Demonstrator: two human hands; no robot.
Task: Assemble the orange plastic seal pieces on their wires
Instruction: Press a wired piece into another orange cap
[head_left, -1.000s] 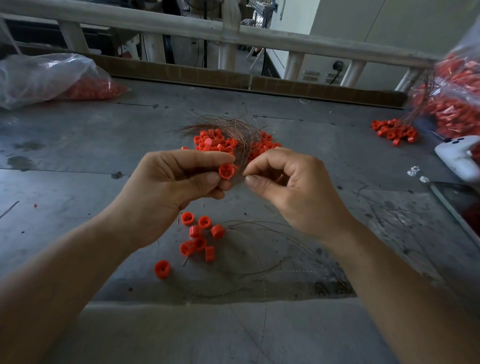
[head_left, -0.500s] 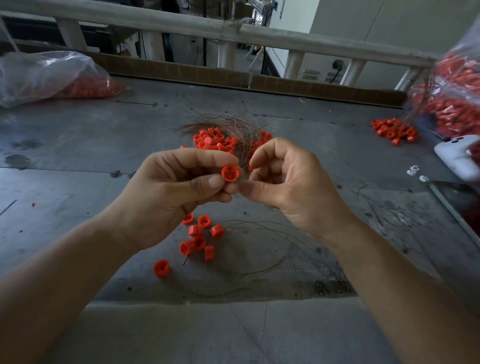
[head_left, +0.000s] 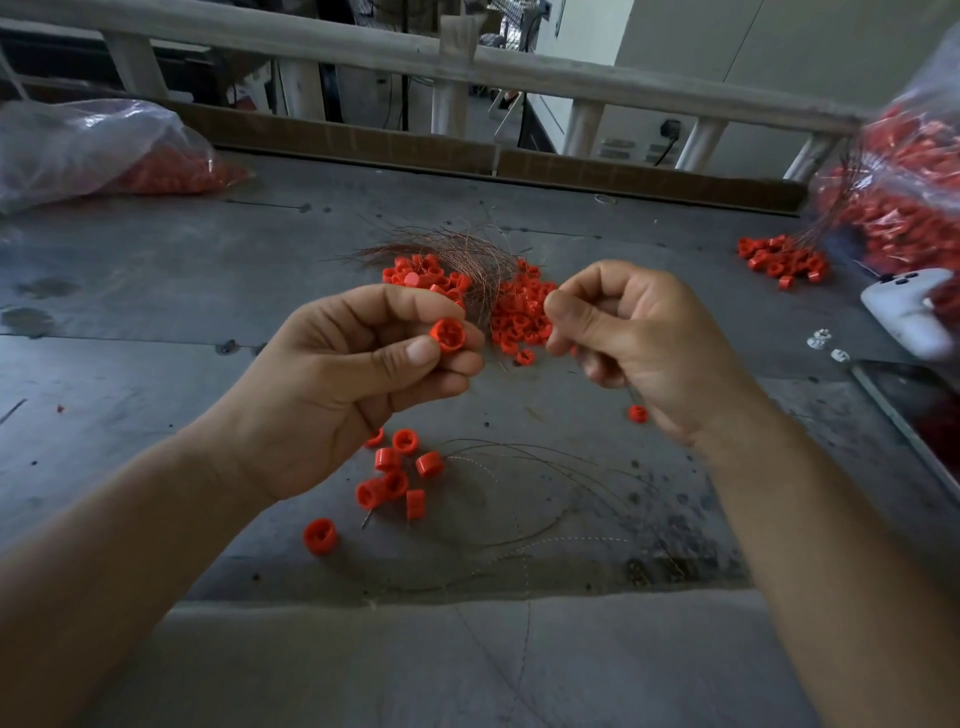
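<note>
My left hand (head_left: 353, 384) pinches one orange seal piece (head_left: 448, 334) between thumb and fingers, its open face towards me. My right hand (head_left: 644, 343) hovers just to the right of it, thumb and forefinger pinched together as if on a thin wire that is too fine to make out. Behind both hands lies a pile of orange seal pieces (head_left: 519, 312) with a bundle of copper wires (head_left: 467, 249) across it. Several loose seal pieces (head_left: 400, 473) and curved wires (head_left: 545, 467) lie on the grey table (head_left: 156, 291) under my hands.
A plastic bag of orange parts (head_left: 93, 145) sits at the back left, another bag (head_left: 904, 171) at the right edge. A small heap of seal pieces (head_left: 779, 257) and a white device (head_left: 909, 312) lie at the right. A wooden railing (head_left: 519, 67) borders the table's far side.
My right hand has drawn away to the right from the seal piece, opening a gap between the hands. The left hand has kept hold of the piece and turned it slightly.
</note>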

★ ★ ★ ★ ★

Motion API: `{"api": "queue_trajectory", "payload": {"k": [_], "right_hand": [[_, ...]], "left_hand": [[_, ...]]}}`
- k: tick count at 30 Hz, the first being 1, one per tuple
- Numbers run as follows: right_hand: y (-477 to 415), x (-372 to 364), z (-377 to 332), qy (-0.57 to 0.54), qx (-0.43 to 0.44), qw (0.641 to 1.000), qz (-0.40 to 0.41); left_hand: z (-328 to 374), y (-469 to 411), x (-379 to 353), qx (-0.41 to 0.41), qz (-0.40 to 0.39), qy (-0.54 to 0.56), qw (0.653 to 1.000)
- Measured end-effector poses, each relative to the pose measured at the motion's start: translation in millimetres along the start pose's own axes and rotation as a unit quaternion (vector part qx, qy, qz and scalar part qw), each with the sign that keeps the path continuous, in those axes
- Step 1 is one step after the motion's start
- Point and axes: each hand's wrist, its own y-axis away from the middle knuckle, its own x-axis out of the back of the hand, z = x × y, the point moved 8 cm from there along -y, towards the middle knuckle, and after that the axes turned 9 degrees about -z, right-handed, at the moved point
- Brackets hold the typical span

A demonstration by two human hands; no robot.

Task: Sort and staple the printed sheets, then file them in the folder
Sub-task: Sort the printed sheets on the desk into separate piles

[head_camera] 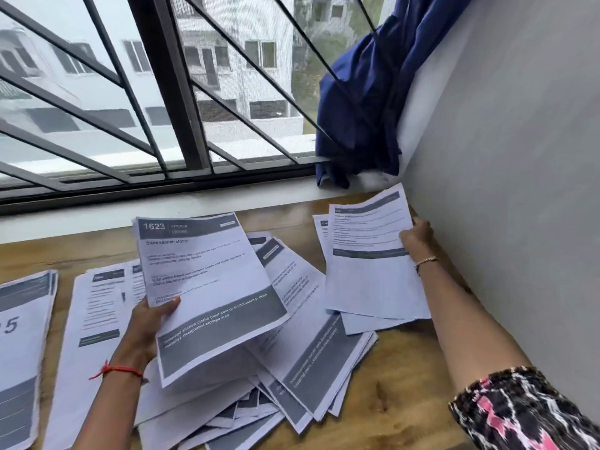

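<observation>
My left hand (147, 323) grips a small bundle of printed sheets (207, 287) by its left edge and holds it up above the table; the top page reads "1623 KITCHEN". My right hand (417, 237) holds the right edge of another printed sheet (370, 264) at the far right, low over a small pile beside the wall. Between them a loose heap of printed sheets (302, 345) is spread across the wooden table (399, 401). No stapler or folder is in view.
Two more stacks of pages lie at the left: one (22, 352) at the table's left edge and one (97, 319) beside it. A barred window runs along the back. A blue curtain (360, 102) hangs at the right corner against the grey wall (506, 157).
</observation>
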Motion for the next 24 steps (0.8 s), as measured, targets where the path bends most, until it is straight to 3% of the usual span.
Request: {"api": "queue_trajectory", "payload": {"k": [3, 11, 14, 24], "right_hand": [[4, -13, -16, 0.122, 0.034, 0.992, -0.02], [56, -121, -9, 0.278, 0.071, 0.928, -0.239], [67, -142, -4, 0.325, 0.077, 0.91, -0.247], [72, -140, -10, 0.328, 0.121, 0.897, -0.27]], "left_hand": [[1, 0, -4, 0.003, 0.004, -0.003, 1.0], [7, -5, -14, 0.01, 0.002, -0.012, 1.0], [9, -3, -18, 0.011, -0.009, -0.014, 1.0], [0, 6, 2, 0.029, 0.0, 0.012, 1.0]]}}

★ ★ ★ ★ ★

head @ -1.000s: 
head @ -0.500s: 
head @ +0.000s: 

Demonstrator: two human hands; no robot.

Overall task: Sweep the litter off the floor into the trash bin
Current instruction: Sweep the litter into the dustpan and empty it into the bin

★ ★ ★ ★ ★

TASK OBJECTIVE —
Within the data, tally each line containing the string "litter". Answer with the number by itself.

EXERCISE OUTPUT —
2